When I was fifteen, my mother told me I was adopted. I was, as I imagine all children are at hearing such a thing, distressed. My great, loving parents were suddenly no longer my parents.
“That’s silly. We always have been and always will be your parents.”
“But I have other parents out there somewhere,” I whimpered.
My mother was so gentle, and told me that my mother had loved me but could not take care of me, so God had brought me to them. I knew right then that no child could have been loved more, and I vowed to stop worrying about it and make the best of the life I had.
I got through high school and college, although I can’t say I liked school. I was anxious to get out there and start making something of myself. After all—since age three—I knew that I’d been lost and I needed to find myself.
As most college kids do, I partied and drank a lot. On this night, I drank way too much. As I stumbled around trying to find a bathroom, I bumped into a mirror. I just stood there, looking at myself for the longest time, too drunk to wonder why.

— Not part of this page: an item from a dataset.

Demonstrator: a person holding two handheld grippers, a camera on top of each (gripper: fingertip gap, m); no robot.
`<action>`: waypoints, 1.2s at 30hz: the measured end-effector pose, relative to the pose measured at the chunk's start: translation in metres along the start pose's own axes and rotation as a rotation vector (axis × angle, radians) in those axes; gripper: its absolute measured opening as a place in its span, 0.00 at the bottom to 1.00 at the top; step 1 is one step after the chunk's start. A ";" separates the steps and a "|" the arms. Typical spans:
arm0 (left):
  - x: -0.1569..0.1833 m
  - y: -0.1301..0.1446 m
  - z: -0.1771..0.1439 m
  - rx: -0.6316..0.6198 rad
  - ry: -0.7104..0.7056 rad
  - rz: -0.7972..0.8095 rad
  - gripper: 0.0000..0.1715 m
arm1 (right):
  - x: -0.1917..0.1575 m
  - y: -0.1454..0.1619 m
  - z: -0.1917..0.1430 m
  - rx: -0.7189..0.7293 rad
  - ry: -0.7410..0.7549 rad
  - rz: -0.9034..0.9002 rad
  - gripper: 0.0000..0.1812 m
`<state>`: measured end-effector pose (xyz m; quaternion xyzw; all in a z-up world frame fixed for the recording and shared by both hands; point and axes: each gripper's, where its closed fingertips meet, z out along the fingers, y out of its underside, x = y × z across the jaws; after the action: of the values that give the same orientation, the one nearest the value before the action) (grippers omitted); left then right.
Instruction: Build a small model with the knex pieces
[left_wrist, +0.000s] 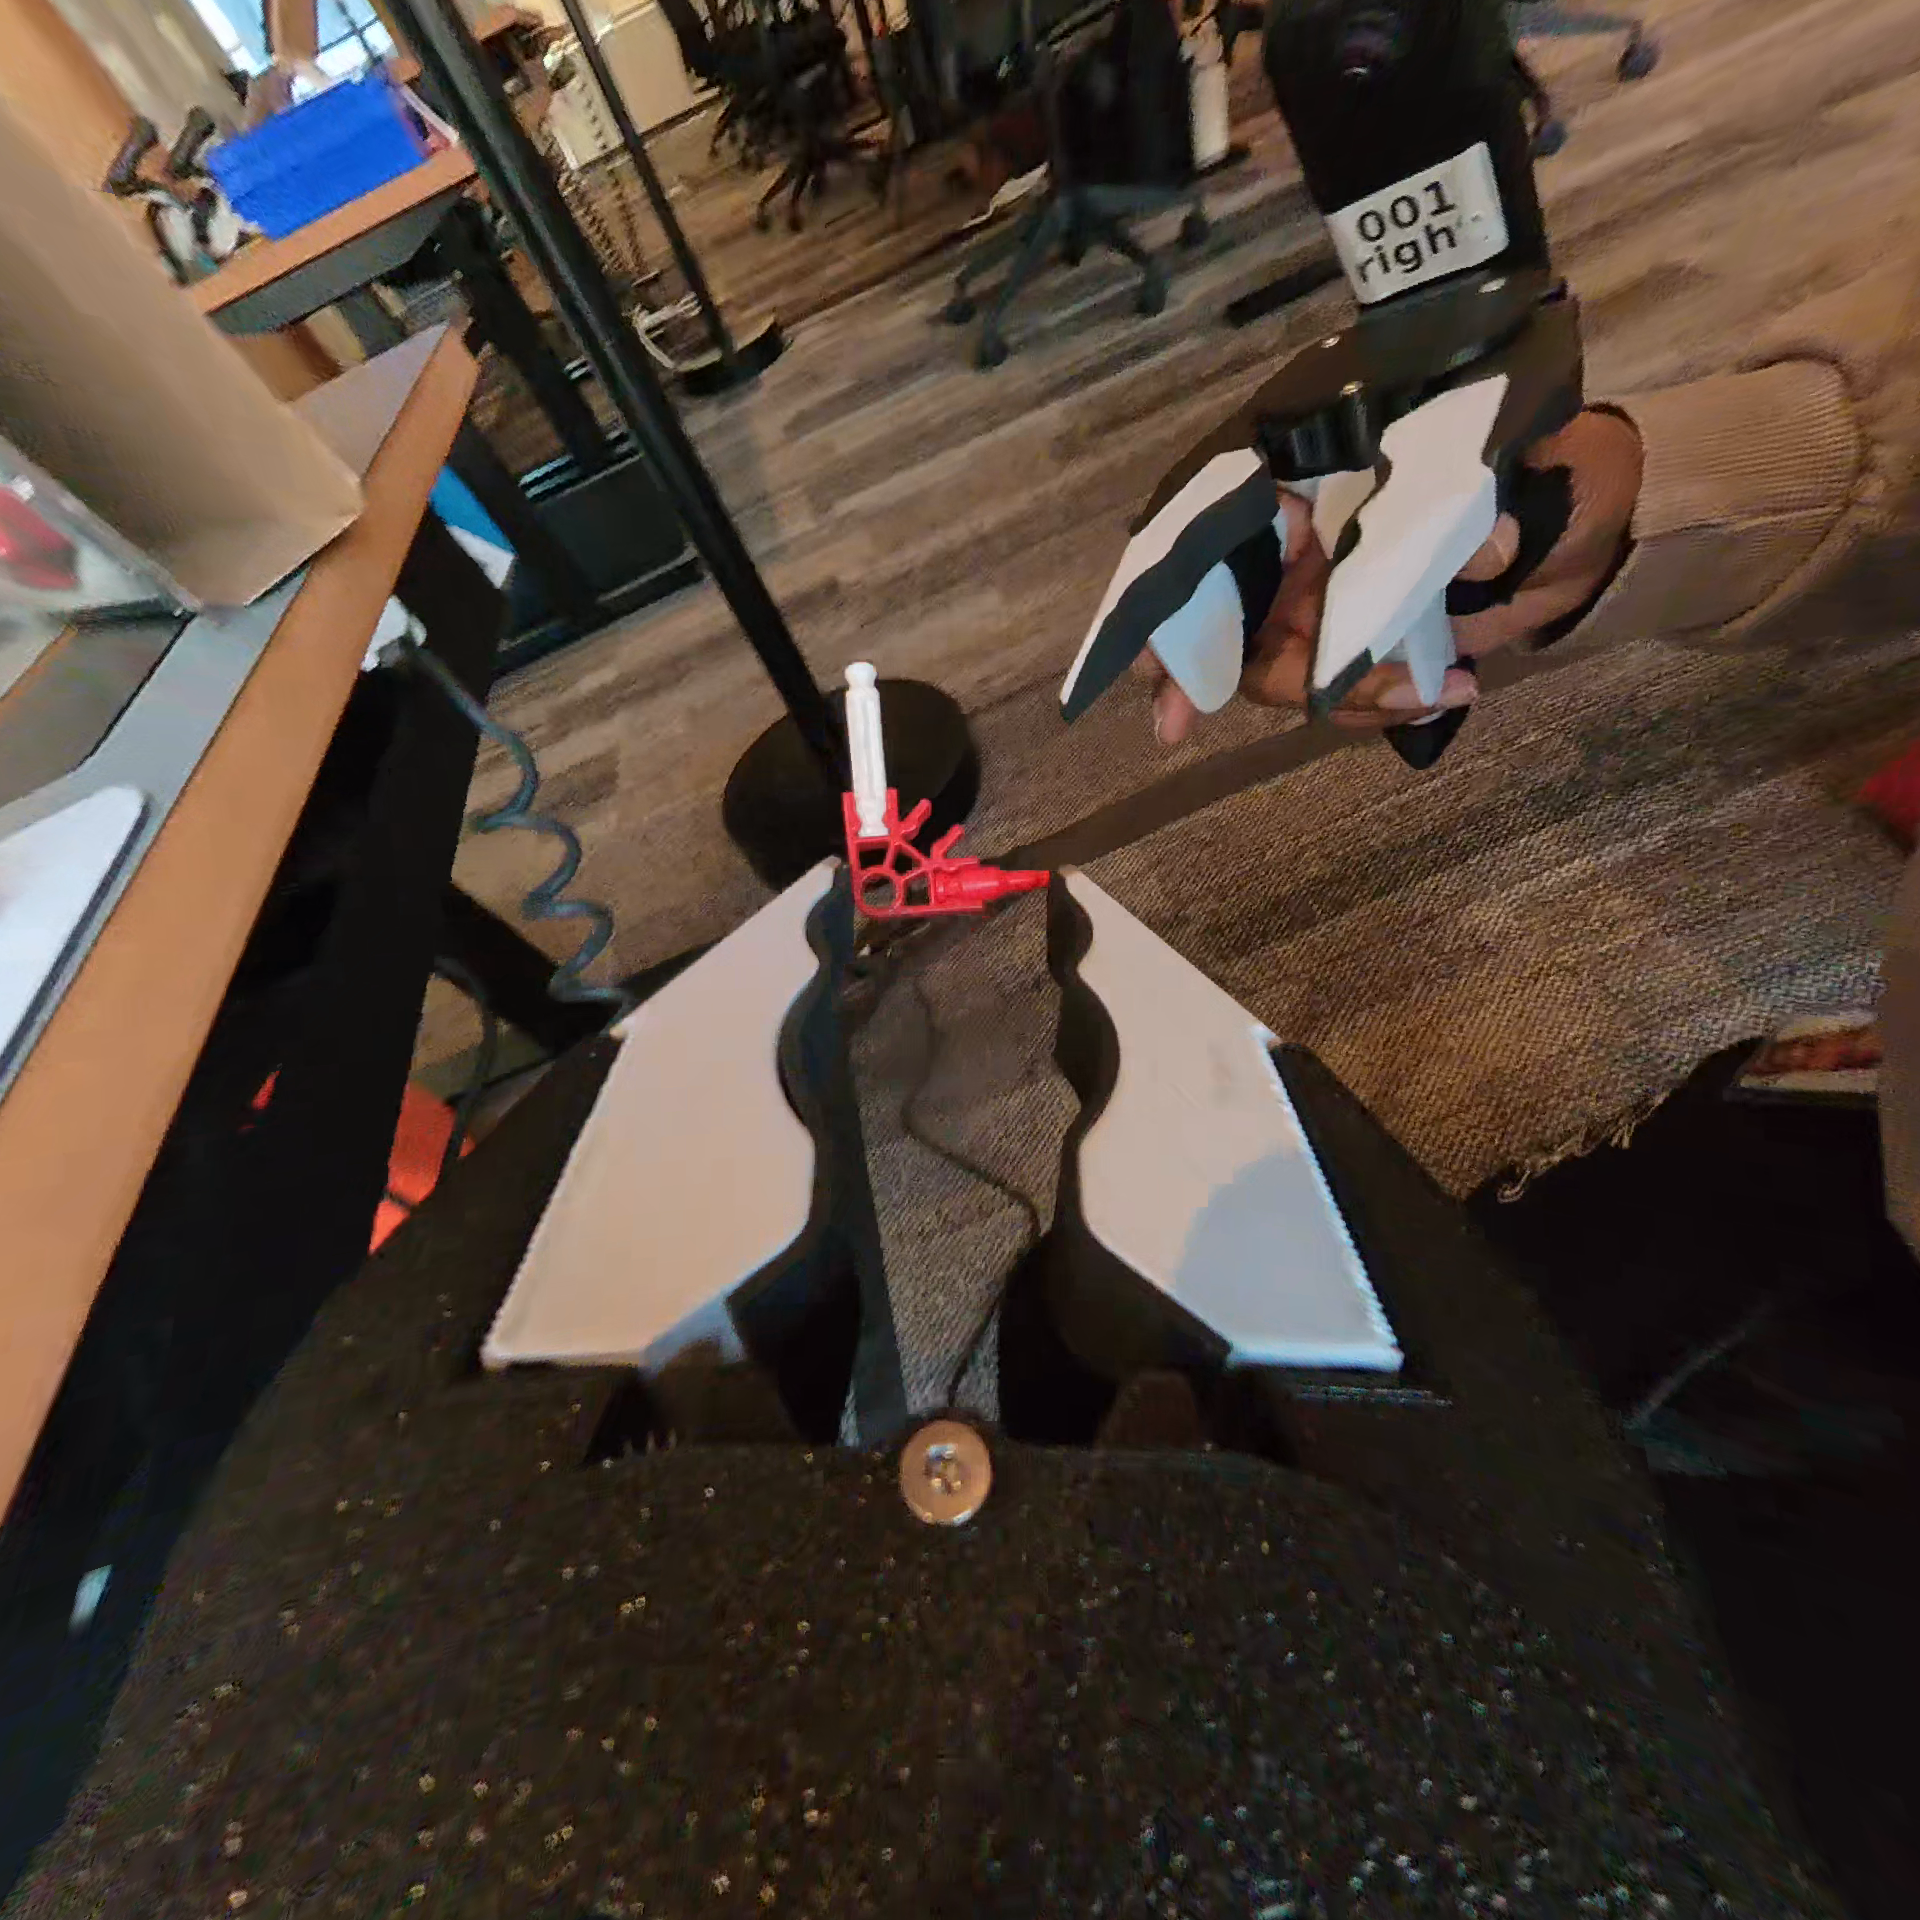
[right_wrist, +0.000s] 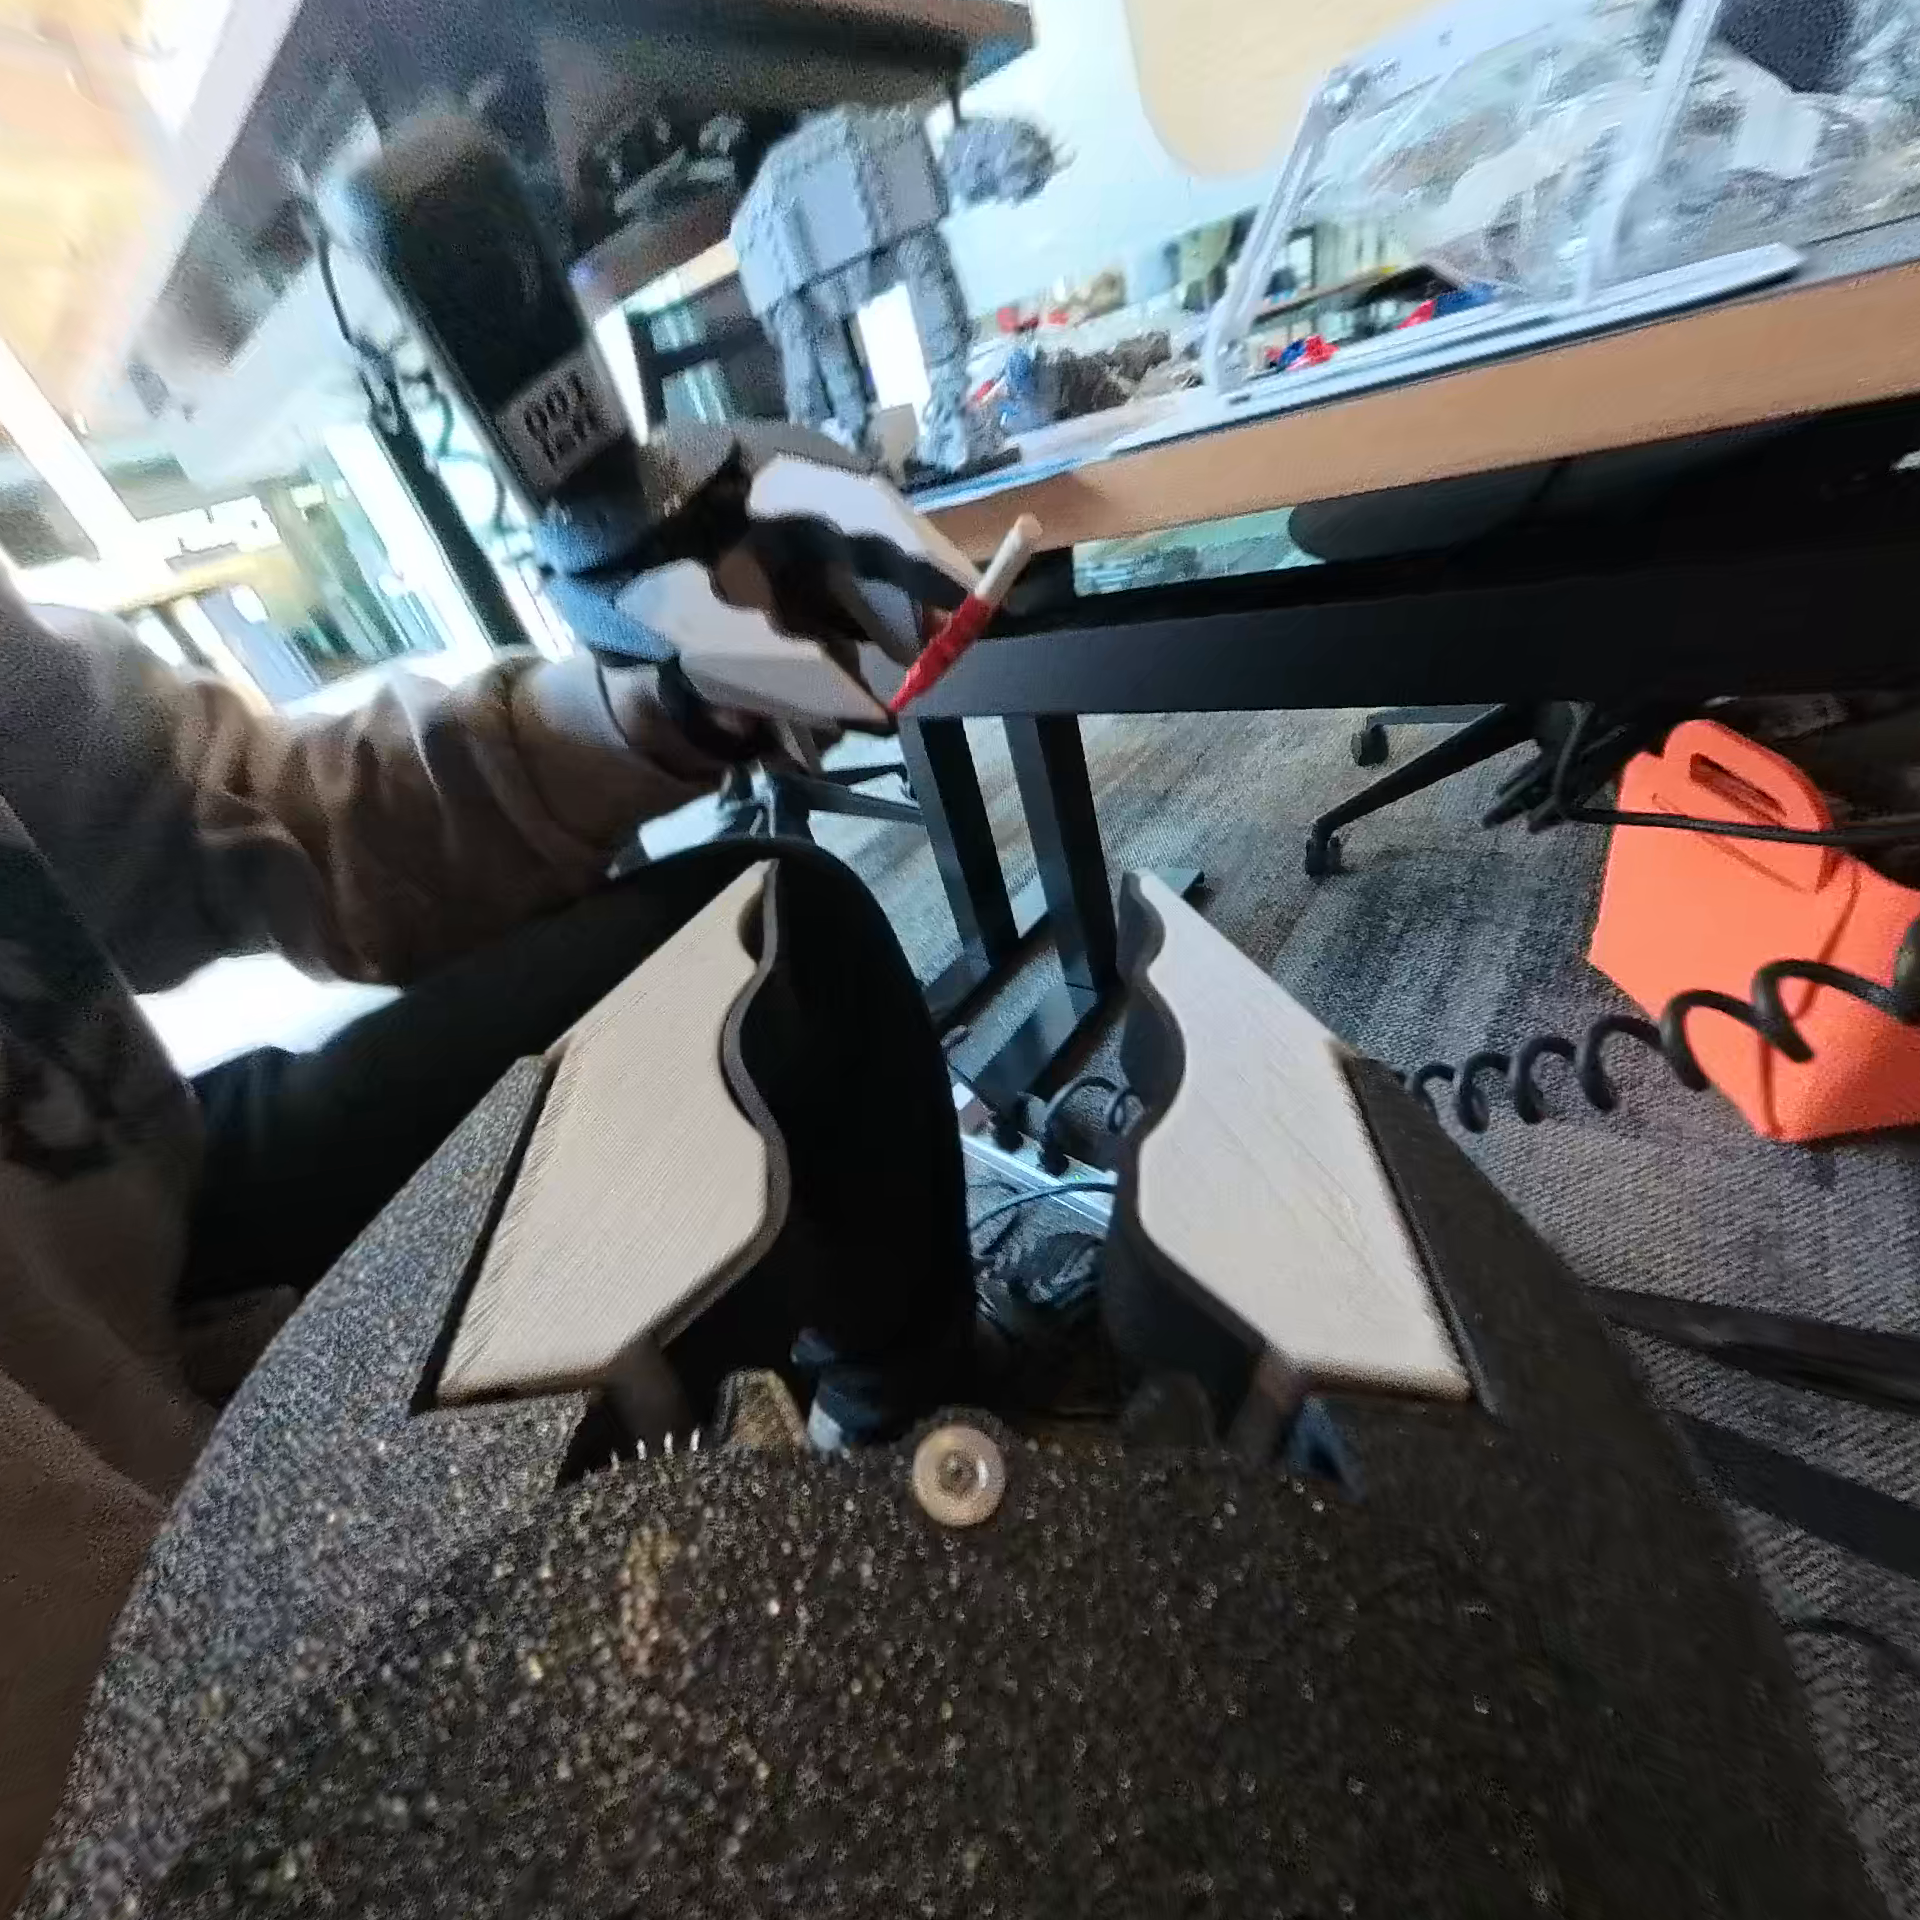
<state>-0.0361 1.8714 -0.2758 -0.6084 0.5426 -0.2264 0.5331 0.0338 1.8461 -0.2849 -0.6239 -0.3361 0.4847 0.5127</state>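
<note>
Left gripper (left_wrist: 945, 883) clamped on red connector (left_wrist: 914, 868) with white rod (left_wrist: 864, 743) upright – right gripper (right_wrist: 951, 894) apart, empty, near desk (right_wrist: 1455, 416)

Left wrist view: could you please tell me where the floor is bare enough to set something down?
Bare carpet lies between the pole, the chairs and the right tongs. Beside the desk it is crowded: a coiled cable hangs there.

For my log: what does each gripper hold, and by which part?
Left gripper clamps the red connector with white rod by its red corner and tip. Right gripper holds nothing.
</note>
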 end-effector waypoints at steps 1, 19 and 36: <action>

I felt a bit of panic when I raised my hand to my chin and felt stubble—and my image in the mirror’s hand did not move. Frowning, I slowly reached out to touch the mirror, and instead I felt the image’s clean-shaven chin. Gasping, I drew my hand away quickly as he said “Hey, what the hell, man?”
That was no mirror—that was me, talking to myself. I was hallucinating, and my strongest thought at the moment was that I had killed all of my brain cells with booze and this was it—I would stop drinking immediately.
“You ok man?” myself asked me.
The shock was sobering me up pretty fast, and I was able to stutter, “Who—who are you?”
He laughed and said, “My name is Josh. Who are you?”
I said, “I am you. You don’t see that we look exactly alike?”
He said that he had noticed it, maybe not as strongly as it had hit me. Then he said, “Maybe we’re related. I was adopted.”
When my mouth finally closed, we both got a cup of coffee and went outside for a private chat. After we had it all figured out, I asked him if he’d come home with me—and meet my parents—and he agreed.
We walked in the door, and I called out, “Mom, look what I found.”
She looked at Josh, then back at me and said, “Oh, Lord.”
Then, “What did you find, honey?”
“Me,” I said, smiling at the priceless look on her face.